The goal of the proposal is to study various geometrically motivated equations and their applications. The proposal will mostly center around ideas involving Ricci curvature, however aspects of it will also involve harmonic maps, spectral analysis, metric-measure spaces, and stochastic analysis. Each of these topics is somehow concerned with the bending and intrinsic structure of higher dimensional geometries. In recent years much progress has been made in each of these areas, but there are a great deal of unknown questions which remain, the solutions of which would have applications in many branches of mathematics and physics. In all there are three parts to the proposal with nine projects and seven coauthors. Each project will discuss first progress expected to be made over the next year, and then goals past that.
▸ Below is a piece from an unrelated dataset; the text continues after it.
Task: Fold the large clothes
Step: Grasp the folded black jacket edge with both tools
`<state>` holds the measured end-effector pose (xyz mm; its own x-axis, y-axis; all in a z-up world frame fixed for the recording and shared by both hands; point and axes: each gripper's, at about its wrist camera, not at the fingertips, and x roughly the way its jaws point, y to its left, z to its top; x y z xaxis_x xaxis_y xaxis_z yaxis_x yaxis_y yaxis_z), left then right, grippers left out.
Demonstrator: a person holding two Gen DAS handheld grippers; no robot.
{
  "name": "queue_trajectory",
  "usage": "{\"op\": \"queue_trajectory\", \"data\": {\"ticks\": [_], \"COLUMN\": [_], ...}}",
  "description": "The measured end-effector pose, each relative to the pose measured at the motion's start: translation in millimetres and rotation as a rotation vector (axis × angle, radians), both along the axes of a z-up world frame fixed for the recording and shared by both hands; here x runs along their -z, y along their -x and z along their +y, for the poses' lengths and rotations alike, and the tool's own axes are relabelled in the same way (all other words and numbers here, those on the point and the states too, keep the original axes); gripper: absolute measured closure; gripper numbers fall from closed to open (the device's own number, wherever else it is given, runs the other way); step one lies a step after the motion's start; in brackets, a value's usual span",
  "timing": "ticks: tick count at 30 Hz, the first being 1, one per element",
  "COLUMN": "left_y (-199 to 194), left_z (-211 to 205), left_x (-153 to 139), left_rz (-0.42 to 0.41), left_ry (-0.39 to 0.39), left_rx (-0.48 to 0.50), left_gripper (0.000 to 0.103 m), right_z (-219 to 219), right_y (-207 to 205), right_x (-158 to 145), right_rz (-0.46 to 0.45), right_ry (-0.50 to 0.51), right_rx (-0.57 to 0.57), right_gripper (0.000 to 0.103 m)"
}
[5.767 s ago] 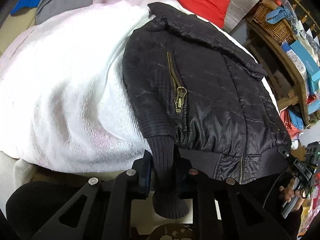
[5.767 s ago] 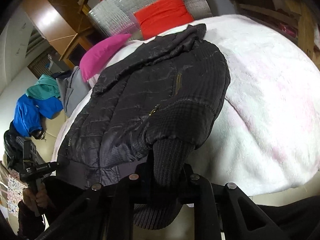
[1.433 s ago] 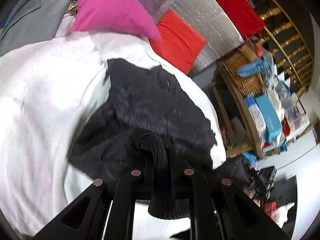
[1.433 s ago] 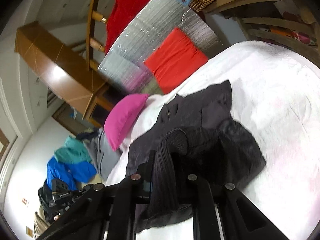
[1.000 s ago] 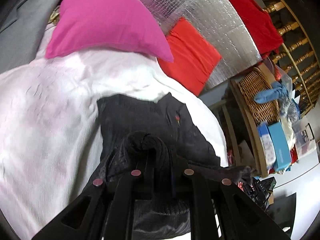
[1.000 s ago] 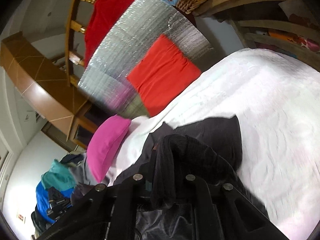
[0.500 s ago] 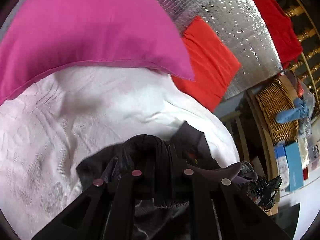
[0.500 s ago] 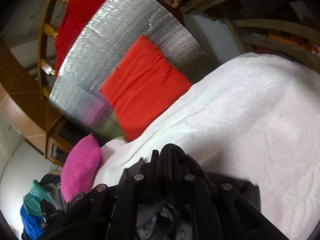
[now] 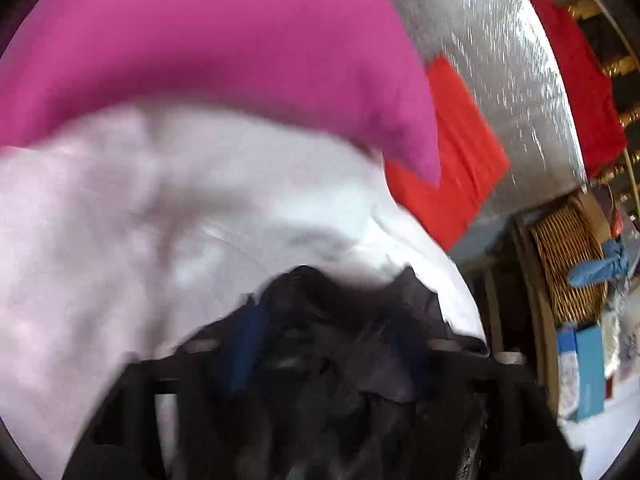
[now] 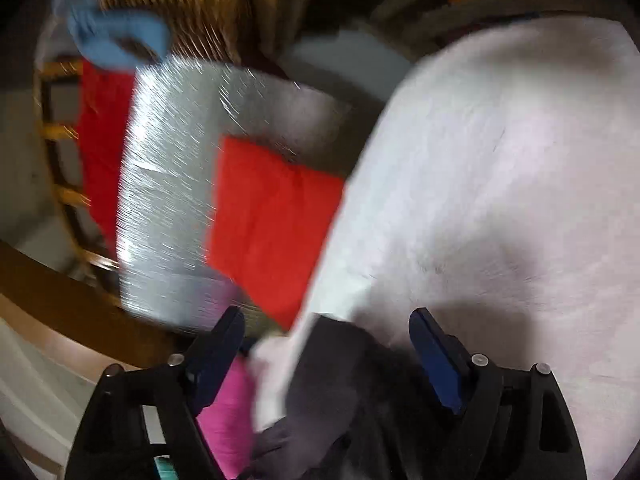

The first part of the proposal centers on studying the connections between Ricci curvature and the infinite dimensional analysis on path space. Recent breakthroughs have allowed researchers to realize that the two are intimately connected, and the hope is that further understanding in this area should open up new areas of research as well as solve many questions involving spaces with bounded Ricci curvature. There are two projects in this part of the proposal. The second part of the paper focuses on the regularity of manifolds with lower and bounded Ricci curvature. In particular, together with several co-authors the projects include the proving of new epsilon-regularity theorems for Einstein manifolds and showing that metric-measure spaces with lower Ricci curvature bounds are rectifiable. There are three projects in the second part of the proposal. The final part of the proposal includes four projects from various areas of geometric analysis. This includes a project in the very classical topic of elliptic equations on Euclidean space. It is surprising, but there are still many open questions in this area. In particular, the project focuses on the study of critical sets of such equations under very rough coefficients.

National Science Foundation (NSF)
Division of Mathematical Sciences (DMS)
Standard Grant (Standard)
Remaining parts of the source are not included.